AL.com's William Thornton wrote in October when Lindell asserted, without providing any evidence whatsoever, that 100,000 votes for Donald Trump in Alabama were changed in favor of Joe Biden ... “every single county was affected.”
It shouldn't be a surprise that Lindell's claims of voter machine manipulation in Alabama conveniently fail to acknowledge that Trump won the state by a staggering 28-point margin. What's more, the platitudes spouted by the conservative firebrand stand in sharp contrast to Merrill's widely-publicized confidence in Alabama's election integrity ... not to mention Lindell's own conflicting claims that the Yellowhammer State is one of the most secure when it comes to elections.
Merrill has indeed distanced himself from some of Lindell's more outlandish conspiracy theories, but for a political outcast with little to lose and even less hope of a future in office after his term expires, there's no way to tell with any kind of certainty what Merrill might be willing to do to curry favor with the last remaining people in his corner.
WHAT'S NEXT?
So what do those broken and exposed politicians with an insatiable hunger for attention do to salvage what's left of their careers? They run like hell for the idealogical fringes, where they are welcomed with open arms.
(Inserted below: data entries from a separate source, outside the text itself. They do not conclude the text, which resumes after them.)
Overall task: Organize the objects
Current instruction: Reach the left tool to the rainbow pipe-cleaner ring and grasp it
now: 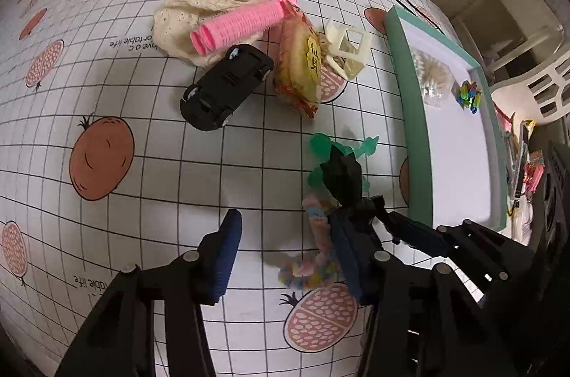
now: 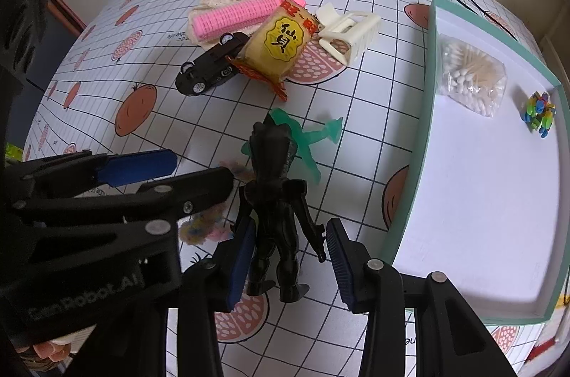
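the step in hand looks like picking up the black figure point(image 2: 274, 209) so it can go into the green-rimmed tray point(image 2: 427, 99) at the right of the right wrist frame. the right gripper point(image 2: 290, 261) sits low in that frame with its jaws spread on either side of the figure's legs; the left blue pad is just beside or touching the figure, the right pad stands apart from it, so nothing is pinched yet. the figure lies on the fruit-print tablecloth point(image 2: 374, 3), its head overlapping a translucent green figure point(image 2: 313, 135) near the centre.

the left gripper point(image 1: 281, 252) also has its jaws spread and empty, hovering at the bottom of the left wrist frame; a pastel fuzzy loop point(image 1: 313, 256) lies just inside its right finger.

in the upper middle of both frames a cluster waits: a pink hair roller point(image 1: 235, 24) resting on a cream knit cloth point(image 1: 199, 10), a black toy car point(image 1: 228, 87), a yellow snack packet point(image 1: 299, 63) and a cream hair claw point(image 1: 347, 47). the tray already holds a bag of cotton swabs point(image 2: 470, 74) and a small multicoloured piece point(image 2: 539, 113).

the next move probably calls for closing the right jaws squarely on the figure's legs or waist, lifting it free of the green figure without dragging it, then carrying it rightward over the tray's rim to the bare floor in its lower part.
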`<state>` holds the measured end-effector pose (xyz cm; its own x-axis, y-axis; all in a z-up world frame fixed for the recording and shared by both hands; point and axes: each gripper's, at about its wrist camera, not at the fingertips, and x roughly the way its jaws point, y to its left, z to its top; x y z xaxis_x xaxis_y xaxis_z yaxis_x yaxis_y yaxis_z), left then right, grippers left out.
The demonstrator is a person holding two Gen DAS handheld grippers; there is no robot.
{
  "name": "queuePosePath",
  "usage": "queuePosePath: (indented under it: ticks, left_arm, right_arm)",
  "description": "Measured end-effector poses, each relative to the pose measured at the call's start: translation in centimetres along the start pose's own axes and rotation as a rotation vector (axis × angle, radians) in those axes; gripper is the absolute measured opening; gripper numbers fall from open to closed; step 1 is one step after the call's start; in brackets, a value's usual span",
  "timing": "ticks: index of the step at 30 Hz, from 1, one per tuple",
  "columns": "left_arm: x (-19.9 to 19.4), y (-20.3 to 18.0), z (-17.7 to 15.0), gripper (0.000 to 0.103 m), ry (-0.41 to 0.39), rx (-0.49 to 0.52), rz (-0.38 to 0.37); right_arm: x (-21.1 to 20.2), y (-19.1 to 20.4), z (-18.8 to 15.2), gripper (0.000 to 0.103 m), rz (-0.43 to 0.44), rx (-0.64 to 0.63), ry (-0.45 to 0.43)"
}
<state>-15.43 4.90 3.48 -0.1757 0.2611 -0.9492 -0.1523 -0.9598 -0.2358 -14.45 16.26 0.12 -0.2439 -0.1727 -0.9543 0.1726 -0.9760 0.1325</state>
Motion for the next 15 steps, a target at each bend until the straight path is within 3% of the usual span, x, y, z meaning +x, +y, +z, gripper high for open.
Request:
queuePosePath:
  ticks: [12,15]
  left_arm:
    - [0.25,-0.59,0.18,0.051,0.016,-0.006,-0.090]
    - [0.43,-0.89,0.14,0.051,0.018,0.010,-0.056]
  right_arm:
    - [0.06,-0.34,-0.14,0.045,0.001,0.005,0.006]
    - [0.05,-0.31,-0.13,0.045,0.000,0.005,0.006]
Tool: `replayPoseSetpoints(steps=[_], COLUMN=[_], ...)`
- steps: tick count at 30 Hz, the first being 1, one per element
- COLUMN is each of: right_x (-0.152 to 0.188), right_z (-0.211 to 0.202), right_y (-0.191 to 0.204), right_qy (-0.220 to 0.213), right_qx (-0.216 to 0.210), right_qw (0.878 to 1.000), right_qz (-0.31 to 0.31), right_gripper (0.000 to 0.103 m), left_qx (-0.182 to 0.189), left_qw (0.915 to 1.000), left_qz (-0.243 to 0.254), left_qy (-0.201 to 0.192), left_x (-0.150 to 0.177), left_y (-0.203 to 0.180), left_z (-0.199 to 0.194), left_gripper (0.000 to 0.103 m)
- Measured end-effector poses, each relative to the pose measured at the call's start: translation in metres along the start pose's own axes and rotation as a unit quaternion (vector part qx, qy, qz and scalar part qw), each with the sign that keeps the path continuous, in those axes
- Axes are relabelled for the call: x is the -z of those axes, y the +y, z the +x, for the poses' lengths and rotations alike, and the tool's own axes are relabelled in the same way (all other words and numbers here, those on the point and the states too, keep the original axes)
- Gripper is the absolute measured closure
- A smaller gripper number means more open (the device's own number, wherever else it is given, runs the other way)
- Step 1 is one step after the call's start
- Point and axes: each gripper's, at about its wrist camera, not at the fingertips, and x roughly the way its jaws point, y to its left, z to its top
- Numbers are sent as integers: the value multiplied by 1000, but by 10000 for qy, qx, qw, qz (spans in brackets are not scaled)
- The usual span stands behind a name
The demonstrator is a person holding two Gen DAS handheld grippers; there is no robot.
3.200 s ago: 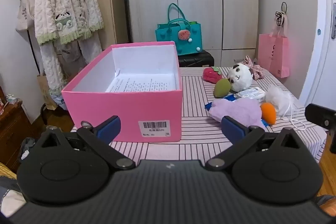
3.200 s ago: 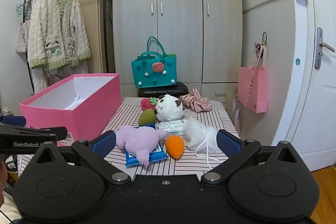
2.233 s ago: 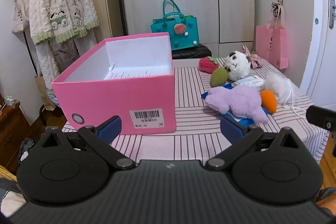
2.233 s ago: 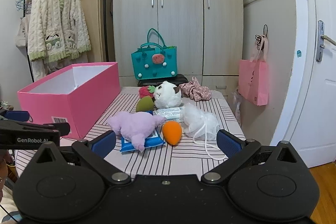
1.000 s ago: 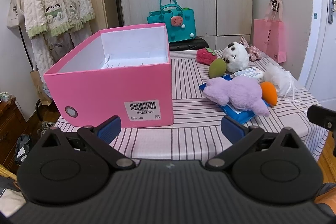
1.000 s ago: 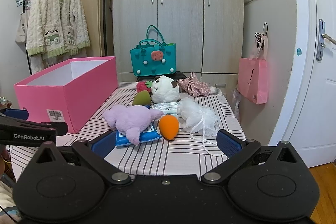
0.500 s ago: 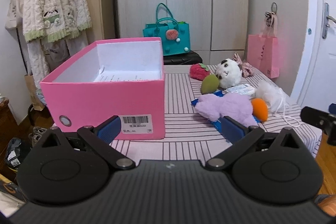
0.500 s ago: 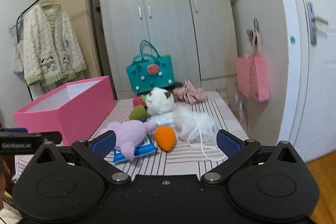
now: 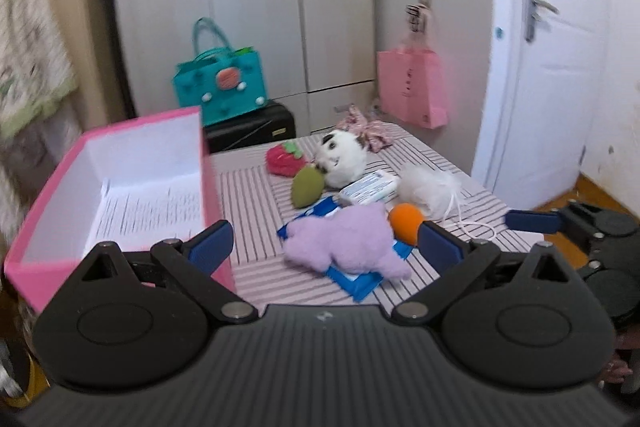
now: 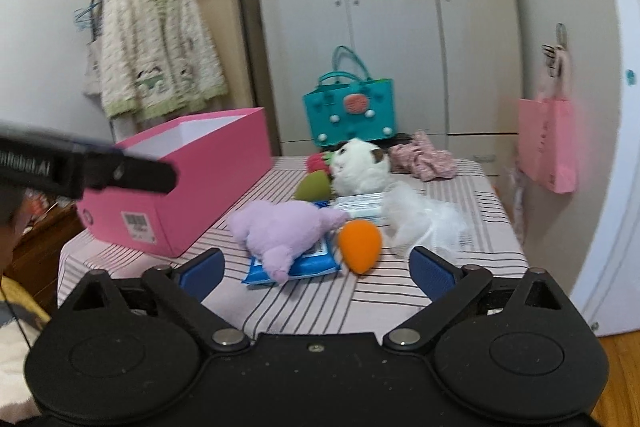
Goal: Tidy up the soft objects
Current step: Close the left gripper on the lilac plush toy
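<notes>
Purple plush toy (image 9: 344,241) lies on the striped table (image 9: 248,195), atop a blue packet (image 9: 360,281), ahead of and between the left gripper's (image 9: 320,247) wide-spread jaws, untouched. An orange sponge (image 9: 405,221) sits just beside it, a white mesh pouf (image 9: 428,187) behind. The right gripper (image 10: 316,273) also stands wide and empty, short of the same toy (image 10: 280,227). The pink box (image 9: 132,183) lies open at left.

Fuzzy lilac plush toy (image 10: 280,227) on a glossy blue plastic packet (image 10: 312,263), beside the matt pink cardboard box (image 10: 192,187)
</notes>
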Motion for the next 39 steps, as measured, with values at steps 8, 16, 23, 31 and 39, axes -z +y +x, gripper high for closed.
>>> replayPoseSetpoints(steps=[8, 16, 23, 31, 39], right_x=[1, 0, -2, -4, -6], right_z=[27, 66, 86, 104, 100], right_y=[5, 0, 1, 4, 5], right_qy=[-34, 62, 265, 275, 305], right_qx=[-539, -607, -786, -901, -773], right_qw=[9984, 9980, 9963, 9952, 9964], right_qz=[-142, -193, -241, -255, -193], right_gripper=[8, 12, 15, 22, 38], left_qx=[579, 1176, 1144, 993, 1058], left_qw=[9931, 9749, 9596, 9541, 9449], left_qz=[946, 914, 1222, 1346, 1032], left_qy=[368, 1653, 2262, 2484, 2922], left_x=[-31, -49, -54, -50, -44], left_y=[-23, -22, -18, -17, -19], left_z=[29, 97, 138, 167, 180], left_gripper=[4, 4, 4, 4, 8])
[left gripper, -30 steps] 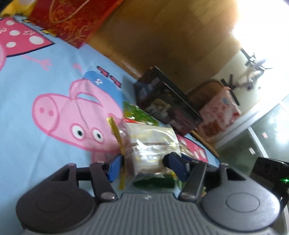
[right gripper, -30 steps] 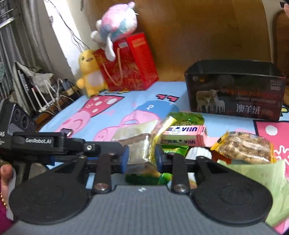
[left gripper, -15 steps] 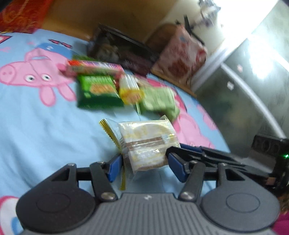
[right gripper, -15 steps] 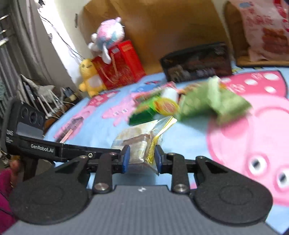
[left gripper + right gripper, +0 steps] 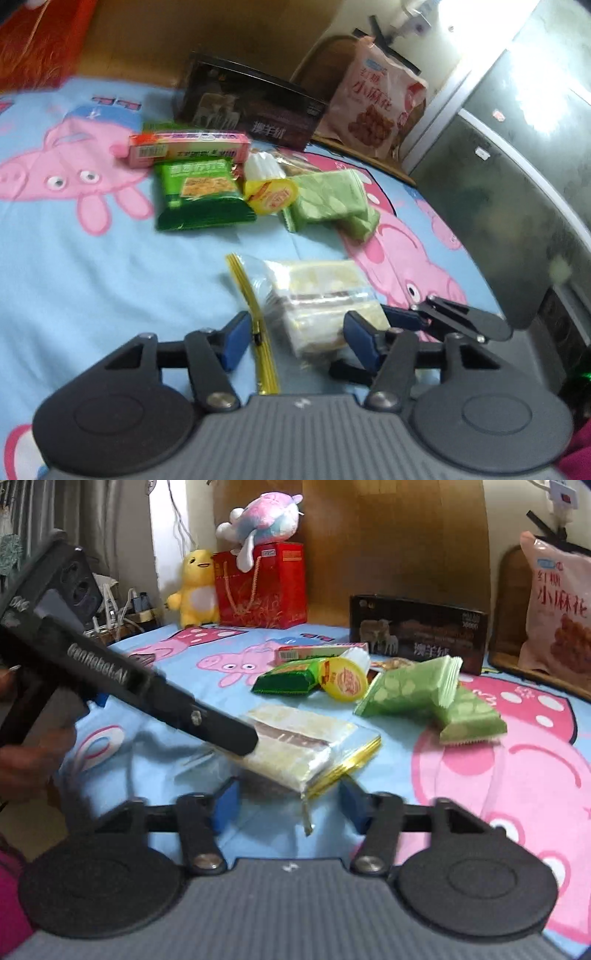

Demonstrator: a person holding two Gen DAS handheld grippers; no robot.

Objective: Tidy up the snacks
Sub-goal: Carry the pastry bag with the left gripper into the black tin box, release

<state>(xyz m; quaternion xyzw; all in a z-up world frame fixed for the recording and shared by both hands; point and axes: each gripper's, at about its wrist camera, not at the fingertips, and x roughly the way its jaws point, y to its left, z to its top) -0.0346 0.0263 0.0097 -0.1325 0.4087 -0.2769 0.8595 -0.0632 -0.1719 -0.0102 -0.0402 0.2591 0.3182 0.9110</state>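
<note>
A clear packet (image 5: 321, 295) with a layered cake slice and a yellow seal sits low over the blue cartoon sheet (image 5: 92, 277), apart from the snack pile. My left gripper (image 5: 297, 341) is shut on it, jaws closing, one pad at the seal and the other on the cake. In the right wrist view the left gripper's finger (image 5: 221, 731) lies across the packet (image 5: 303, 746). My right gripper (image 5: 288, 805) is open and its jaws are opening; the packet's near end lies between its pads, untouched.
Behind lie a pink box (image 5: 188, 146), a green packet (image 5: 199, 192), a yellow-lidded cup (image 5: 271, 194) and light green packets (image 5: 325, 199). A black open box (image 5: 417, 631) stands at the back, with a pink snack bag (image 5: 557, 605) to its right and a red gift bag (image 5: 262, 587) with plush toys to its left.
The packet has come away from the pile toward the near part of the sheet. The right gripper, shut on it before, has spread its jaws off it. The left keeps its grip.
</note>
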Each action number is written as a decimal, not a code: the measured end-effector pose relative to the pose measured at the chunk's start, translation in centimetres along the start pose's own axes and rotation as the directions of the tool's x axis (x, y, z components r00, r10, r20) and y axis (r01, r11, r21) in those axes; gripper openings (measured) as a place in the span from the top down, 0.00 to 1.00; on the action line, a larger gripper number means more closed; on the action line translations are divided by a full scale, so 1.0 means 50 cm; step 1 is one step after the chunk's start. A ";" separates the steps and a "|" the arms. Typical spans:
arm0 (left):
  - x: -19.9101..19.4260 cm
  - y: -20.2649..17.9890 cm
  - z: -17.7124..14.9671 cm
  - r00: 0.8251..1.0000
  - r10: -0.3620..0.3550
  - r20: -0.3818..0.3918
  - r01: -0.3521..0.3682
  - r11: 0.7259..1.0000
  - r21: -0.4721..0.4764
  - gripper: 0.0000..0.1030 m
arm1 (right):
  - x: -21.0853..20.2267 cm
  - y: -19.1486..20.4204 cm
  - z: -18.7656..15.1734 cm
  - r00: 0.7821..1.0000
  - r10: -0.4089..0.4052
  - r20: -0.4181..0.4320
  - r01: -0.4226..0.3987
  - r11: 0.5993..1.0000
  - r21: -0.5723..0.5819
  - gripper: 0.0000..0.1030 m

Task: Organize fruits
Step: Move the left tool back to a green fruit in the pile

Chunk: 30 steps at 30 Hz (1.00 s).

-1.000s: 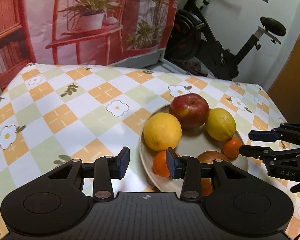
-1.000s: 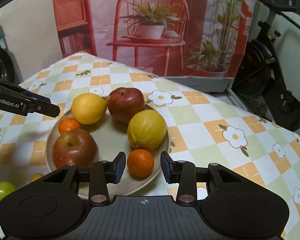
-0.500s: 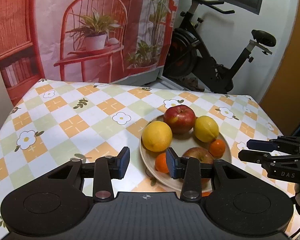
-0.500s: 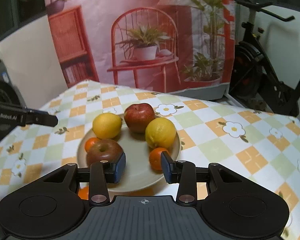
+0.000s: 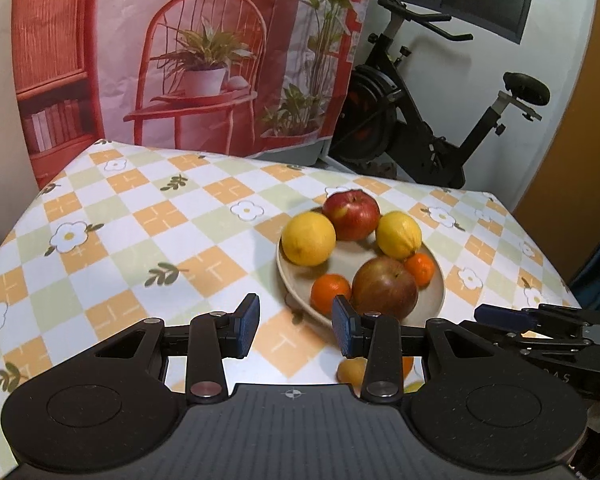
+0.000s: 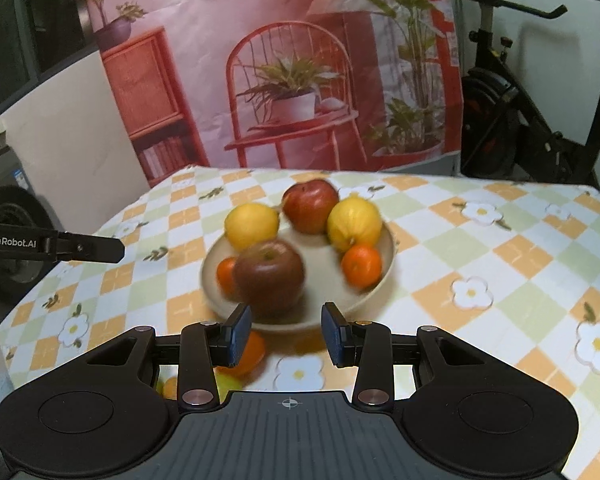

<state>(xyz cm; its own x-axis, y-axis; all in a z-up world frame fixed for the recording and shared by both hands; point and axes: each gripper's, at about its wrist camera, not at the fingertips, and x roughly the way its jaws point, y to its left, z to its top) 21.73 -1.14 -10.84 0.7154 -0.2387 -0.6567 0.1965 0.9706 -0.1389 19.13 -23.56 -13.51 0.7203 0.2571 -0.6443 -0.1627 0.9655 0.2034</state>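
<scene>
I have drawn both grippers back from the plate (image 5: 436, 276): it now sits farther off and smaller in both wrist views, with more of the checked tablecloth (image 5: 148, 240) showing. The left gripper (image 5: 296, 326) and right gripper (image 6: 286, 334) no longer frame the fruit on the plate. Small fruits (image 6: 252, 354) lying off the plate have come into the right wrist view.

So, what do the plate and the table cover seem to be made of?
Plate: probably glazed ceramic, maybe melamine. It is beige and smooth, with a thick rounded rim and a soft sheen. Table cover: likely vinyl or oilcloth. The checked flower print looks slick, with faint glare and no visible weave, and it bends smoothly over the table edge.
</scene>
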 end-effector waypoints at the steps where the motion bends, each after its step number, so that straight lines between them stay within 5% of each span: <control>1: -0.002 0.001 -0.006 1.000 0.000 -0.001 0.000 1.000 -0.002 0.59 | -0.001 0.003 -0.005 1.000 0.003 -0.002 -0.003 1.000 0.001 0.65; 30: -0.008 0.003 -0.084 1.000 -0.007 -0.024 0.007 1.000 -0.030 0.59 | 0.022 0.056 -0.083 0.991 0.123 -0.055 -0.124 0.992 -0.016 0.58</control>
<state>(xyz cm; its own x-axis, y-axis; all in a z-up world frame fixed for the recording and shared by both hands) 18.66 -0.78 -13.73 0.6973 -0.2451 -0.6735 0.1811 0.9695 -0.1653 16.65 -20.43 -16.69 0.6566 0.3759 -0.6539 -0.2615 0.9266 0.2701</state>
Enter Donald Trump — a man who makes sport out of identifying and using up the last ounce of credibility held by desperate and corrupt public figures like Merrill, Lindell, Rudy Giuliani, Mo Brooks and others.
The common thread uniting these names is pretty easy to spot. Simply put, when they each became too politically-radioactive for establishment types and moderates to openly associate with, they laid their reputations on the altar of a man who they know full-well will crush them the second they outlive their usefulness.
Just ask Jeff Sessions what it feels like to scrape one's flattened political career off of the pavement.
Despite being exiled by the electorate, and practically barred from every major social media platform, Trump has been busy meeting with Republican state and local officials, according to Merrill, as he no doubt is gearing up for another run at the White House in 2024.
It's no secret that loyalty is what matters most to Trump. And Merrill, in my humble and novice opinion, represents the ideal mark for the former president to take advantage of while he is still in power as Alabama's chief elections official.
Merrill — or his political career, anyways — needs Trump much more than Trump will ever need him. I think our Secretary of State not only knows this, but is consciously opting to go all-in for the only political figure left who's willing to give him the time of day.
It didn't have to be this way, obviously. But instead of gracefully bowing out of politics to preserve any remaining dignity, Merrill could very well be negotiating a deal for his soul in a last-ditch grab at political relevance.
For Alabama's sake, let's hope I'm wrong. But until that day and with precedence as my guide, it will be impossible for me to ever trust Merrill like I did when I first met him at the Tuscaloosa YMCA more than a decade ago.
Ryan Phillips is the founder and field editor of Tuscaloosa Patch. The views expressed in this opinion column are his and do not necessarily represent the viewpoints held by our parent company.